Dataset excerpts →
■ ■ ■ ■
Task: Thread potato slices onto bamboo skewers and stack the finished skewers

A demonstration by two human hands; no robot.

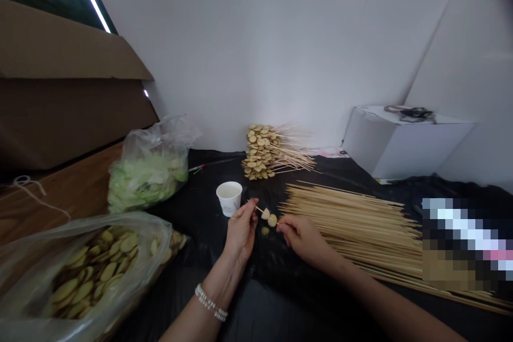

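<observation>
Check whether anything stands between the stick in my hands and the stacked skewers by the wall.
Nothing visible stands between the held stick and the stacked skewers; only black sheet lies there. The white cup stands just left, the loose sticks to the right.

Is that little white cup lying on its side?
No, the white cup stands upright on the black sheet, with its open top facing up, near the left hand.

Thin skewer, tilted above black cover; two pale slices threaded.
</observation>
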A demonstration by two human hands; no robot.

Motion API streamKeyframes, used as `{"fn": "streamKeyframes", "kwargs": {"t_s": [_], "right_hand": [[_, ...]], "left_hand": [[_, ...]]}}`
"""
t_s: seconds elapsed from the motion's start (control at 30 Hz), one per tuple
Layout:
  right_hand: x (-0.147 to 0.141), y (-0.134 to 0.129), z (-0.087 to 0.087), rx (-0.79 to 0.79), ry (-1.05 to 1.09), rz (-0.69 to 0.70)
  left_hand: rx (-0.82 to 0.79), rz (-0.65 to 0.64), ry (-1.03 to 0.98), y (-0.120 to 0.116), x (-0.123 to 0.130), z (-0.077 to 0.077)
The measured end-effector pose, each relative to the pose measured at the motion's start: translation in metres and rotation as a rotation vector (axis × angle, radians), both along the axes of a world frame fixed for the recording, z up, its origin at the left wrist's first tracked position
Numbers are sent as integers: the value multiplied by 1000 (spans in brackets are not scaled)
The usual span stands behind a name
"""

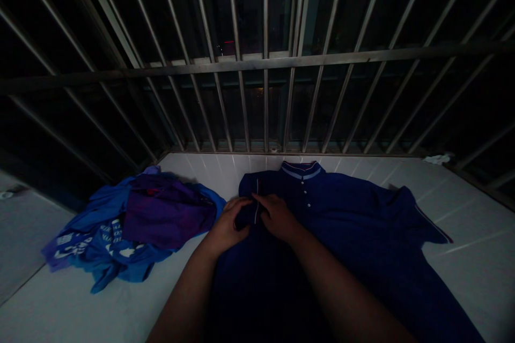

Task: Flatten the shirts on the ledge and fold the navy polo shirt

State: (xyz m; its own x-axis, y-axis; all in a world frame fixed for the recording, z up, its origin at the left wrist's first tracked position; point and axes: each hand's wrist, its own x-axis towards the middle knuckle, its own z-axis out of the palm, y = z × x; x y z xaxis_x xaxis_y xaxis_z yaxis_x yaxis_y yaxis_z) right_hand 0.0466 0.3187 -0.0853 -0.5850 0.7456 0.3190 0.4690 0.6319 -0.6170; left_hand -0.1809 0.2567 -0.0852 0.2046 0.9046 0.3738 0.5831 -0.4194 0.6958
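A dark blue polo shirt (346, 220) is spread on the white surface, its collar pointing away from me and its front buttons showing. One sleeve lies out to the right; the left one is folded inward over the body, its thin striped cuff (257, 209) showing. My left hand (227, 229) rests at the folded edge, thumb and fingers apart in a curve. Across the cuff, my right hand (279, 218) touches the fabric with its index finger stretched out and thumb apart. Dim light hides some fingertips.
Left of the shirt lies a crumpled pile of blue and purple clothes (169, 214), some with white print. Metal bars (265, 102) stand behind the white surface (193, 163), in front of a dark window. A small white crumpled item (438, 158) is at the far right corner.
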Motion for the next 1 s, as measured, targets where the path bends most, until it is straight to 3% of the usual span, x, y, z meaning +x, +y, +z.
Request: {"fn": "streamKeyframes", "kwargs": {"t_s": [0.1, 0.2, 0.27, 0.33, 0.47, 0.6, 0.67, 0.87, 1.0], "right_hand": [[3, 2, 1, 49, 199, -36], [10, -3, 13, 161, 420, -160], [14, -8, 22, 201, 457, -254], [14, -10, 28, 190, 376, -351], [3, -11, 29, 90, -7, -525], [-5, -12, 25, -22, -340, -567], [-4, -11, 28, -65, -359, -573], [3, -2, 46, -250, -160, -578], [6, -3, 48, -266, -328, -561]], "left_hand": [[46, 63, 50, -1, -3, -3], [53, 125, 61, 1, -9, -6], [42, 136, 35, 3, -13, -7], [37, 124, -1, 3, -15, -8], [26, 92, -26, 3, -14, -10], [0, 74, 1, 2, -14, -11], [-9, 74, 16, 2, -14, -11], [-15, 137, 64, 2, -15, -8], [1, 214, 138, 1, -21, -4]]}}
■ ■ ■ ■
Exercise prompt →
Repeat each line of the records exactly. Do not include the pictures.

Result for this exercise →
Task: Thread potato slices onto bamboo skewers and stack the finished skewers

A demonstration by two human hands; no robot.


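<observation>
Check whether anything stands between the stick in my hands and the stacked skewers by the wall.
Nothing visible stands between the held stick and the stacked skewers; only black sheet lies there. The white cup stands just left, the loose sticks to the right.

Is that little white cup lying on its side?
No, the white cup stands upright on the black sheet, with its open top facing up, near the left hand.

Thin skewer, tilted above black cover; two pale slices threaded.
</observation>
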A demonstration by two human hands; no robot.

Motion API streamKeyframes, used as `{"fn": "streamKeyframes", "kwargs": {"t_s": [_], "right_hand": [[_, ...]], "left_hand": [[_, ...]]}}`
"""
t_s: seconds elapsed from the motion's start (control at 30 Hz), one per tuple
Layout:
  right_hand: x (-0.147 to 0.141), y (-0.134 to 0.129), z (-0.087 to 0.087), rx (-0.79 to 0.79), ry (-1.05 to 1.09), rz (-0.69 to 0.70)
  left_hand: rx (-0.82 to 0.79), rz (-0.65 to 0.64), ry (-1.03 to 0.98), y (-0.120 to 0.116), x (-0.123 to 0.130), z (-0.077 to 0.077)
The measured end-effector pose, each relative to the pose measured at the motion's start: translation in metres and rotation as a rotation vector (axis × angle, radians), both along the axes of a world frame fixed for the recording, z up, its origin at the left wrist's first tracked position
Numbers are sent as integers: the value multiplied by 1000 (spans in brackets are not scaled)
The usual span stands behind a name
"""


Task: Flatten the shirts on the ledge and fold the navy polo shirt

State: (xyz m; its own x-axis, y-axis; all in a world frame fixed for the recording, z up, its origin at the left wrist's first tracked position; point and axes: each hand's wrist, its own x-axis towards the middle knuckle, its own z-axis out of the palm, y = z × x; x y z xaxis_x xaxis_y xaxis_z yaxis_x yaxis_y yaxis_z) right_hand 0.0466 0.3187 -0.0853 -0.5850 0.7456 0.3190 0.4690 0.6319 -0.6170; left_hand -0.1809 0.2567 -0.0852 0.2046 0.9046 0.3738 0.5831 -0.4194 0.6958
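A dark blue polo shirt (346, 220) is spread on the white surface, its collar pointing away from me and its front buttons showing. One sleeve lies out to the right; the left one is folded inward over the body, its thin striped cuff (257, 209) showing. My left hand (227, 229) rests at the folded edge, thumb and fingers apart in a curve. Across the cuff, my right hand (279, 218) touches the fabric with its index finger stretched out and thumb apart. Dim light hides some fingertips.
Left of the shirt lies a crumpled pile of blue and purple clothes (169, 214), some with white print. Metal bars (265, 102) stand behind the white surface (193, 163), in front of a dark window. A small white crumpled item (438, 158) is at the far right corner.
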Motion for the next 1 s, as measured, targets where the path bends most, until it is straight to 3% of the usual span, x, y, z meaning +x, +y, +z.
Request: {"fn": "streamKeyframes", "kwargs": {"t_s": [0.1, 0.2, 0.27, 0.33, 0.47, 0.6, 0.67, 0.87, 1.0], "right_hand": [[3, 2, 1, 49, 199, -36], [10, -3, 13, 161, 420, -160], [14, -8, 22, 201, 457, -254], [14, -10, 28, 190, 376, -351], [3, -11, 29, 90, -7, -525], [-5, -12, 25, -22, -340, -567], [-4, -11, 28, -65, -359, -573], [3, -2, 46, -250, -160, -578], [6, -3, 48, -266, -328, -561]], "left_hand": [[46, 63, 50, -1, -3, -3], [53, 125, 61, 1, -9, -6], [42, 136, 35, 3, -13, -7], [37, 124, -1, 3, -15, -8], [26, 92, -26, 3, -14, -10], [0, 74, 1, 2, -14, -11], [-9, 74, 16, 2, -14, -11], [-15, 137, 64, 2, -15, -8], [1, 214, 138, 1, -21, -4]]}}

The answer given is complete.